The Pendragon Protocol
- Cover of The Pendragon Protocol
- Author: Philip Purser-Hallard
- Language: English
- Genre: Urban fantasy thriller
- Publisher: Snowbooks
- Publication date: 2014
- Publication place: United Kingdom
- Pages: 350 pp
- ISBN: 978-1-909679-17-7
- Followed by: The Locksley Exploit, Trojans

= The Pendragon Protocol =

The Pendragon Protocol is an urban fantasy thriller by Philip Purser-Hallard, published in 2014 by Snowbooks. It is the first volume in the Devices Trilogy.

==Plot summary==

The novel introduces the Circle, a Crown-sponsored British paramilitary organisation the members of which take inspiration from King Arthur's Knights of the Round Table. The "devices" of the title are both the heraldic devices the Knights of the Circle bear on their riot shields, and the emblematic identities of particular Arthurian knights (identified as semi-autonomous archetypes or memes), whose stories they continually re-enact.

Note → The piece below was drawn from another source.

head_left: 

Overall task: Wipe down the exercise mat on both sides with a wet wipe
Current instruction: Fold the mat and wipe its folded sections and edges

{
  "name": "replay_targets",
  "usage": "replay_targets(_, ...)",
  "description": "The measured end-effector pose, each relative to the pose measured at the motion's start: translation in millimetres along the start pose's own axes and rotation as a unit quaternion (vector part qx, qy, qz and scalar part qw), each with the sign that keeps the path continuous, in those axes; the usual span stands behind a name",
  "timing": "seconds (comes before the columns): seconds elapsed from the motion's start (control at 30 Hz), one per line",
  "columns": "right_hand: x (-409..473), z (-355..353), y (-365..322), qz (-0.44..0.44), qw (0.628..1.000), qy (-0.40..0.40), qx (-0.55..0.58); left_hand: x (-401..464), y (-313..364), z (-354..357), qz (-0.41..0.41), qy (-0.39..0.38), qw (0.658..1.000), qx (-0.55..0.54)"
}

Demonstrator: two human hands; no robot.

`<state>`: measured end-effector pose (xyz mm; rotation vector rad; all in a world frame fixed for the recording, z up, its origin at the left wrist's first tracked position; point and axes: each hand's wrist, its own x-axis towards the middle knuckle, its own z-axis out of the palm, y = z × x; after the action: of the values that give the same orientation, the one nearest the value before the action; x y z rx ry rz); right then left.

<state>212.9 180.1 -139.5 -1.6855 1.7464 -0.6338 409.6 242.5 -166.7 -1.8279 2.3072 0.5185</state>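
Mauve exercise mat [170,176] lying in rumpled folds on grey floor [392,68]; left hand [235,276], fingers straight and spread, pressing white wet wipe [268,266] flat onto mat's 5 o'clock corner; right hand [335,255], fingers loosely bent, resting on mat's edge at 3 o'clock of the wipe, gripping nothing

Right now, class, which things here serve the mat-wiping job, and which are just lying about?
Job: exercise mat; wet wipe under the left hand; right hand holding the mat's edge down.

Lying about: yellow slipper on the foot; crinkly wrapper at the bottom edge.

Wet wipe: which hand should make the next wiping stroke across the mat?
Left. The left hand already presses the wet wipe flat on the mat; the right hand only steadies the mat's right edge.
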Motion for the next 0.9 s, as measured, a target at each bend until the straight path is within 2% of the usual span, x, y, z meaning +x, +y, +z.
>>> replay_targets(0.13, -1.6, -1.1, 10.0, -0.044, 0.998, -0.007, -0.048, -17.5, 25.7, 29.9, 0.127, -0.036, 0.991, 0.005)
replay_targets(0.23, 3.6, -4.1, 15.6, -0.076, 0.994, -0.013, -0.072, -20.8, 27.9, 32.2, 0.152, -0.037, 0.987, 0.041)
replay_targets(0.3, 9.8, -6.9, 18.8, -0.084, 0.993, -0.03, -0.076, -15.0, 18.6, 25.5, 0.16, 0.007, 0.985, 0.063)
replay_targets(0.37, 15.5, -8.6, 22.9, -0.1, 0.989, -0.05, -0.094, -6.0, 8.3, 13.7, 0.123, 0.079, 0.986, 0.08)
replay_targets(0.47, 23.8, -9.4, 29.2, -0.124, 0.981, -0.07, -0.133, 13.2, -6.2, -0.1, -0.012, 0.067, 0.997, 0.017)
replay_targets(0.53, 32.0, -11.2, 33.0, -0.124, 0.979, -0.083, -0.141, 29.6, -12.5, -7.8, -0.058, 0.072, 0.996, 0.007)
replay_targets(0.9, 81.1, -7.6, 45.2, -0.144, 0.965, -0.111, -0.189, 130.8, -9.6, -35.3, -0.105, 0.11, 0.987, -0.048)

The protagonist, Jory Taylor, bears the device of Sir Gawain, which puts him in direct conflict with an eco-activist cell called the Green Chapel and led by the avatar of the Green Knight. The political assumptions underlying the Circle's model of heroism are increasingly questioned as it is revealed that the Green Chapel take their inspiration from a radically different British legend, that of Robin Hood.

==Critical reception==

The Encyclopedia of Science Fiction wrote that the novel's "story is modestly softened [...] giving its telling a Young Adult focus". The British Fantasy Society review stated that the novel's "writing is crisp and clever, the plotting devoid of flab and the cast of characters appealing, interesting and consistent", and that it was based on "that rarest of fantasy beasts – an original idea."

==Sequels==

A sequel, The Locksley Exploit, was published in 2015. Trojans, the third book in the trilogy, followed in 2016.